- Aim of the task
Look over the entries below. Report how many lines hold the word "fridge", and only that.

- Data provided
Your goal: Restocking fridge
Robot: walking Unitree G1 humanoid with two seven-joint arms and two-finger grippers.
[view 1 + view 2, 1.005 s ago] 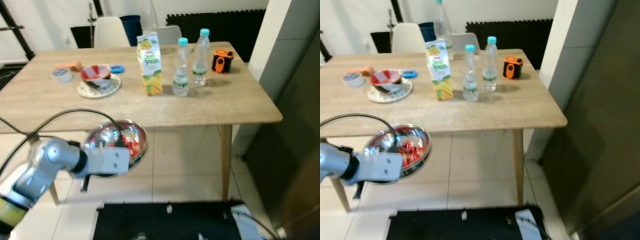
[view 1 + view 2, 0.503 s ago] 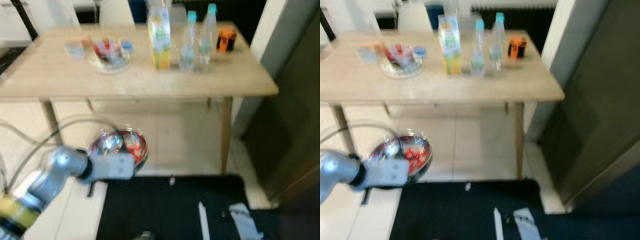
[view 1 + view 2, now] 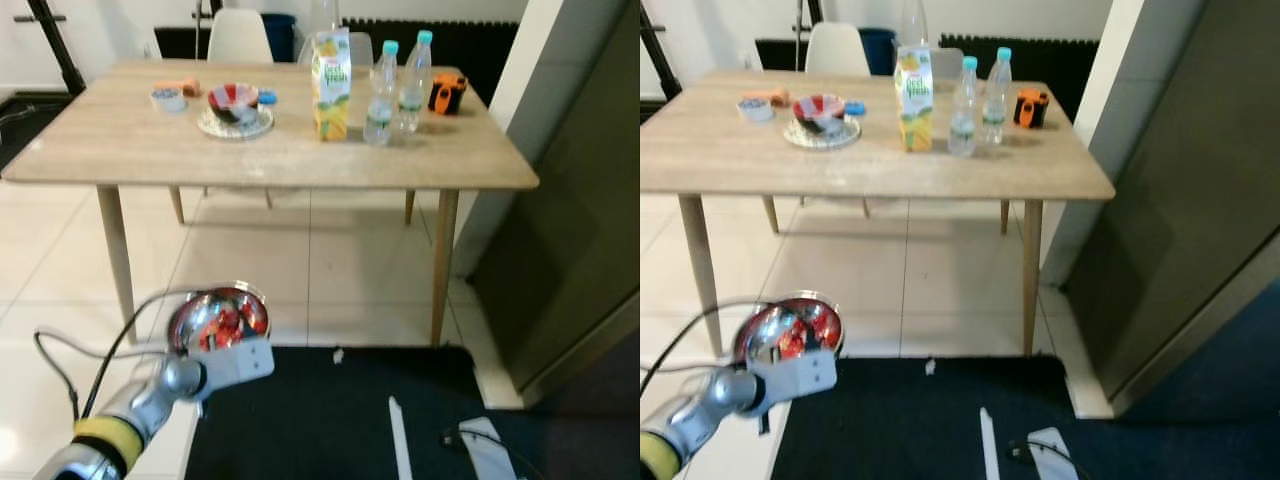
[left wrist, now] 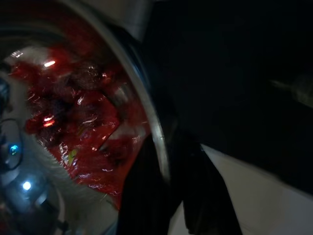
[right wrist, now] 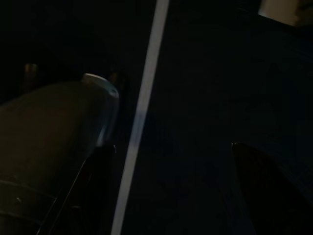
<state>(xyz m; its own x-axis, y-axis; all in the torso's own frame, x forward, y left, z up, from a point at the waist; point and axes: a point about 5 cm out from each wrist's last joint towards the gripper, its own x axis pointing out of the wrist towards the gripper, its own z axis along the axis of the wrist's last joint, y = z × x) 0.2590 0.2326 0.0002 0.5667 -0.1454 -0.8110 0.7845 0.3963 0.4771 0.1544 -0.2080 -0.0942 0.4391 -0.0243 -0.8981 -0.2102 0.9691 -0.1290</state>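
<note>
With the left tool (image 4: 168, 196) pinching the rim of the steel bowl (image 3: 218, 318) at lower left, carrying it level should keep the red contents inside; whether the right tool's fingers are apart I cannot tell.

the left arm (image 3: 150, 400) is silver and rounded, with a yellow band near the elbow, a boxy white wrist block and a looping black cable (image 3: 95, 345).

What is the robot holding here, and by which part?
The left pincer holds a shiny metal bowl of red contents by its rim, one finger either side. The right arm hangs idle.
</note>
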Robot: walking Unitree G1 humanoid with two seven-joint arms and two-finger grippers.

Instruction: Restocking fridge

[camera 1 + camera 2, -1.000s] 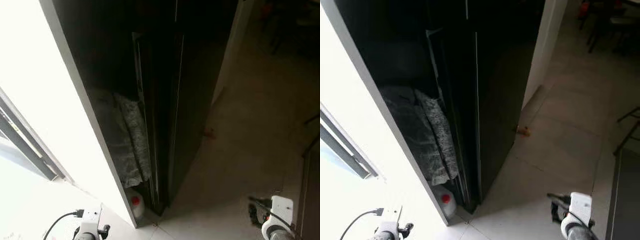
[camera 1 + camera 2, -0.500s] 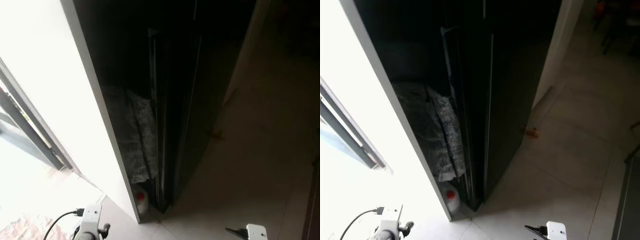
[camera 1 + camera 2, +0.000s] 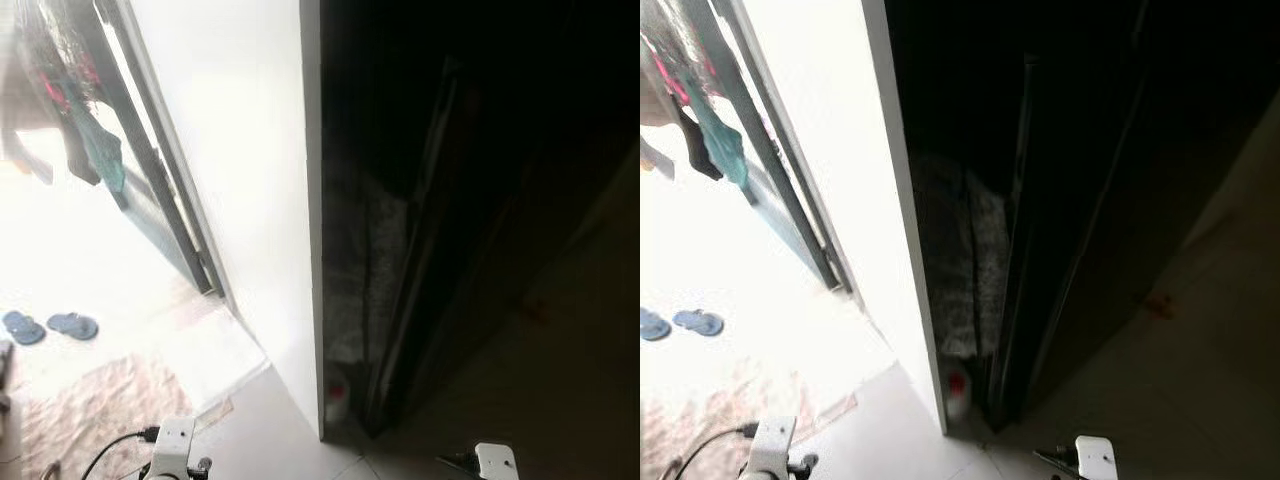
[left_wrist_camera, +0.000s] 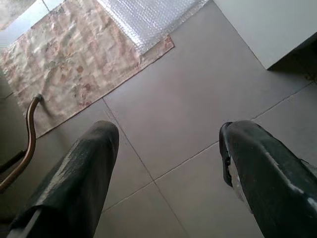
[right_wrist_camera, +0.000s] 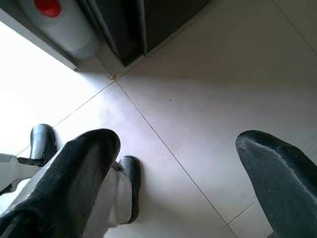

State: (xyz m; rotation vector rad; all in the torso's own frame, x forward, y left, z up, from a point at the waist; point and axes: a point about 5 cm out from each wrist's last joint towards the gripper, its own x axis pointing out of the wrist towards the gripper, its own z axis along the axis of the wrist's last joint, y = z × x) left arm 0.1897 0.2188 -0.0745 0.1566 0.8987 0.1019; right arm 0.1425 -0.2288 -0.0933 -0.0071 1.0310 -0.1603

- Exercise response
2